Semantic TSDF: 3D Geometric-Semantic Fusion

Updated 3 February 2026

Semantic TSDF is a volumetric representation that jointly encodes truncated signed distances and semantic class probabilities for 3D scenes.
It fuses multi-sensor data using learned confidence weights, enabling efficient denoising, inpainting, and watertight per-class mesh extraction.
Adaptive extensions improve large-scale mapping by balancing detail and completeness, resulting in photometrically consistent reconstructions with higher semantic accuracy.
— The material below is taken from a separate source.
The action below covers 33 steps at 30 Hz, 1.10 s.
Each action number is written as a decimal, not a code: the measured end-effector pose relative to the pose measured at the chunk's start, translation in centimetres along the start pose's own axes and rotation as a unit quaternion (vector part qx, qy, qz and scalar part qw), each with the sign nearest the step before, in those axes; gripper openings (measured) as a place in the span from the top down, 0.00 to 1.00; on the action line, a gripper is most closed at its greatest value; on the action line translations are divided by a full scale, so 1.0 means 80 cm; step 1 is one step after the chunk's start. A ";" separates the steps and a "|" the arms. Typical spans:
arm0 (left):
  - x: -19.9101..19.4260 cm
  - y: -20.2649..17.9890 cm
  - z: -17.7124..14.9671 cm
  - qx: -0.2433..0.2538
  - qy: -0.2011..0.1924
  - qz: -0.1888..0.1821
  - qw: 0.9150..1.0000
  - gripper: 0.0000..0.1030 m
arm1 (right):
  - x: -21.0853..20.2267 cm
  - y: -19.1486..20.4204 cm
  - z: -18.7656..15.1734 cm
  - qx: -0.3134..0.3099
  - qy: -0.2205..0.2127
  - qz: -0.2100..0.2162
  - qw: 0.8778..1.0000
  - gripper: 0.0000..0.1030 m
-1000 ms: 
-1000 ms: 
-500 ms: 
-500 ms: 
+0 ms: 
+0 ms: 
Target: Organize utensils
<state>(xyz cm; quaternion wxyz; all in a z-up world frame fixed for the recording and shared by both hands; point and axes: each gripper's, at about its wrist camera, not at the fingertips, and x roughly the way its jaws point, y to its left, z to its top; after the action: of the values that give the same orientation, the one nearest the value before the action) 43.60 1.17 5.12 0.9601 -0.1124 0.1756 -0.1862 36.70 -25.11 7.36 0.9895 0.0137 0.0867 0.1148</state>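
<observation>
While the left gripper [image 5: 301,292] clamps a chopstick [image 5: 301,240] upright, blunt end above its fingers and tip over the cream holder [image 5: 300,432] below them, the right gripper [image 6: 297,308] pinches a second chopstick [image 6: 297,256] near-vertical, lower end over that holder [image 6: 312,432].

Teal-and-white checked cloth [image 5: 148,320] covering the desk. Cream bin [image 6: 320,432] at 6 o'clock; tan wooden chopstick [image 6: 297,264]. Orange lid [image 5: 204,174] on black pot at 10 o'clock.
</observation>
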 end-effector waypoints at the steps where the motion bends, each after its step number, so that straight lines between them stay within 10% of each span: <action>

A Semantic Truncated Signed Distance Function (Semantic TSDF) is a volumetric scene representation that extends the classical truncated signed distance field concept to jointly encode both geometric and semantic information. By associating every volumetric grid element (voxel) with not only a signed distance to the nearest surface but also a vector of semantic class probabilities, the semantic TSDF provides an efficient, implicit basis for 3D semantic reconstruction, enabling robust volumetric fusion, denoising, inpainting, and watertight per-class mesh extraction for complex, multi-class environments (Rozumnyi et al., 2019, Hu et al., 2022).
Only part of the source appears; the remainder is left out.